The first months of studying Medicine have gone really well. Each week has been focused on a different subject; for example, the skin, bacteria, the immune system, blood clotting and the skeletal system. A PBL scenario focuses on these topics each week along with lectures, labs and vocational studies sessions. We have had our first visit to a hospital ward, which a care of the elderly ward in the Royal Victoria Infirmary. We have also had a clinical skills session, during which we were taught injection techniques. I feel like I've settled really well into the course, as the pace hasn't been too difficult to get to grips with; we only have one PBL scenario a week at the moment, as opposed to the two a week we will have from January onwards. I've been working hard at each scenario and making sure that I meet all the learning outcomes, as I believe that it is extremely important to keep on top of the workload.  

Second year update

I recently learned that I achieved a grade of B2 in the Medical Independent Learning Exercise, and I also received a grade of B1 for the Life History Coursework, which is a project in which we interviewed a patient with a chronic medical condition, and wrote a report on what it was like for the individual living with the condition, and also how it affects the lives of those living around them.   I also received an A4 grade yesterday, which was for Community Diagnosis, which I'm delighted with.

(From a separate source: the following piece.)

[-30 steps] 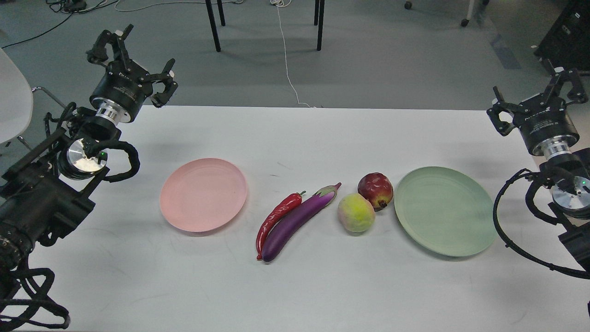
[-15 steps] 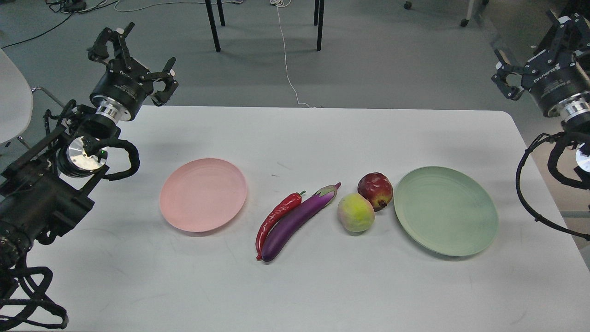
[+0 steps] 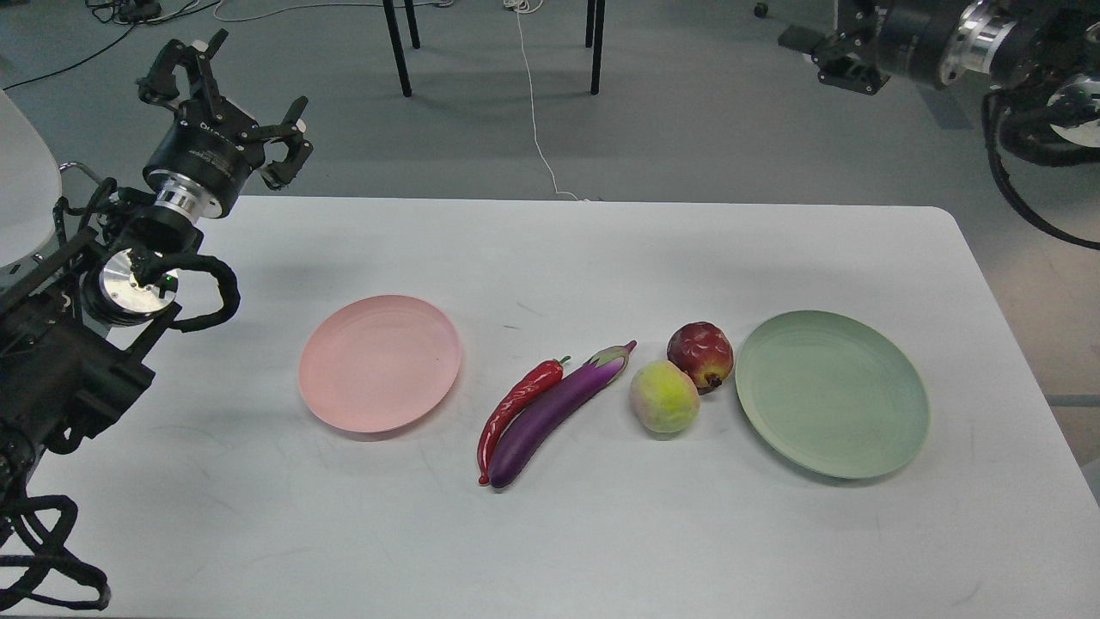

Hopefully I can keep this standard of work up.  I have been studying in the library every day over the Easter Holidays, as I am hoping to secure a good grade in my final written exam this year, but I suppose time will tell.    Also, in addition to this, I recently applied for another new job with the Scottish Nursing Guild. I was successful, which I am extremely pleased about.  The Nursing Guild is a very well regarded employer and I believe that this is quite a big step in the right direction as far as gaining experience for my future career goes.   I can't believe how quickly this year has gone by. I've been putting in the hours revising, so hopefully it will pay off for the final exam.